A falsificação no ecossistema FTDI é documentada, mas as afirmações de fórum nessa área vão além das provas, então separe o que é documentado do que é apenas alegado. O caso bem estabelecido é a ponte serial FT232. Em outubro de 2014, um driver FTDI distribuído pelo Windows Update detectava chips não genuínos e reprogramava o product ID USB deles para zero. Isso tornava os chips irreconhecíveis para Windows, Linux e macOS igualmente. O episódio é real e foi amplamente noticiado na época, e é por isso que a expressão FTDI falsificado tem peso nos círculos de hardware.
Relatos de peças FT601 remarcadas, reetiquetadas ou de origem duvidosa em placas baratas circulam muito neste nicho. Já vimos placas cujas marcações não combinavam com o comportamento, mas não encontramos nenhuma análise publicada e confiável sobre falsificação de FT601 à altura do caso do FT232. Então não apresentamos isso como estabelecido: trate como dedução da comunidade, não como fato documentado. O conselho prático é o mesmo dos dois jeitos. Compre de um vendedor que te diga o que está na placa, e fotografe as marcações quando ela chegar. Desconfie de qualquer placa com preço muito abaixo de todas as outras que alegam a mesma ponte.
Um nome de produto quer dizer uma placa só?
O erro mais caro desta categoria é supor que um nome de produto identifica uma placa, porque muitas vezes não identifica. Duas placas anunciadas na mesma classe e com o mesmo FPGA ainda podem diferir em revisão de PCB, ponte USB, chip de flash, fiação dos LEDs e posição dos conectores. O firmware é construído contra um hardware específico, então revisão incompatível não é uma incompatibilidade pequena que funciona na maior parte do tempo. É uma placa que não sobe de jeito nenhum.
- 1Antes de pedir firmware, fotografe a serigrafia, incluindo o nome da placa, o número da revisão e as marcações do FPGA e do chip de ponte.
- 2Peça ao vendedor do firmware que confirme a compatibilidade contra essa foto, e não contra o nome de produto sob o qual você comprou a placa.
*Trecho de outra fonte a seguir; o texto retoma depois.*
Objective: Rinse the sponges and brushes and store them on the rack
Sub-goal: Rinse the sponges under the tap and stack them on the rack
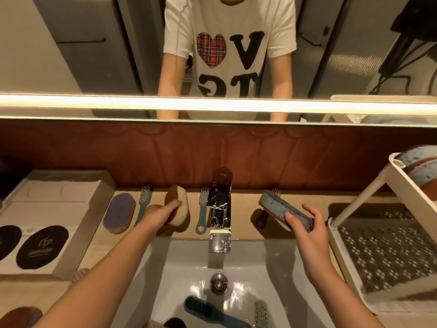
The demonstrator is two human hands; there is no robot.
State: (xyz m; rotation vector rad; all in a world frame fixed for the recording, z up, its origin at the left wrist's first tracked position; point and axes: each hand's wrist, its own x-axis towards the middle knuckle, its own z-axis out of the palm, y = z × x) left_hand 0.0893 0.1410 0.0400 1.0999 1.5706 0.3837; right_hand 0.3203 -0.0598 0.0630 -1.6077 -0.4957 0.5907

- 3Guarde a foto, porque quando algo quebrar daqui a seis meses você não vai lembrar qual revisão tem.
- 4Se um vendedor não consegue te dizer qual revisão está enviando, isso te diz algo importante sobre o vendedor.
Um cabo USB 3 curto, com dados e de procedência conhecida custa quase nada, e resolve mais defeitos relatados do que qualquer troca de componente. Compre dois e guarde um lacrado como referência. Assim, quando algo der errado, você tem um cabo que sabe que é bom em vez de quatro cabos de que desconfia. Testar com uma peça de referência confiável é a diferença entre resolver um problema em dez minutos e trocar uma placa que estava funcionando.
Do que você abre mão numa placa barata?
Em geral, você não abre mão da confiabilidade do silício, porque o Artix-7 de uma placa barata é a mesma peça de prateleira que o de uma placa cara. O que você perde é tudo em volta: um cabo que funciona, anotações corretas sobre qual revisão você recebeu e um vendedor capaz de identificar a própria placa. Você perde também um projeto térmico com alguma folga, e alguém com quem falar quando a placa não sobe. São justamente esses os itens que somem primeiro, e são eles que decidem se a sua montagem funciona.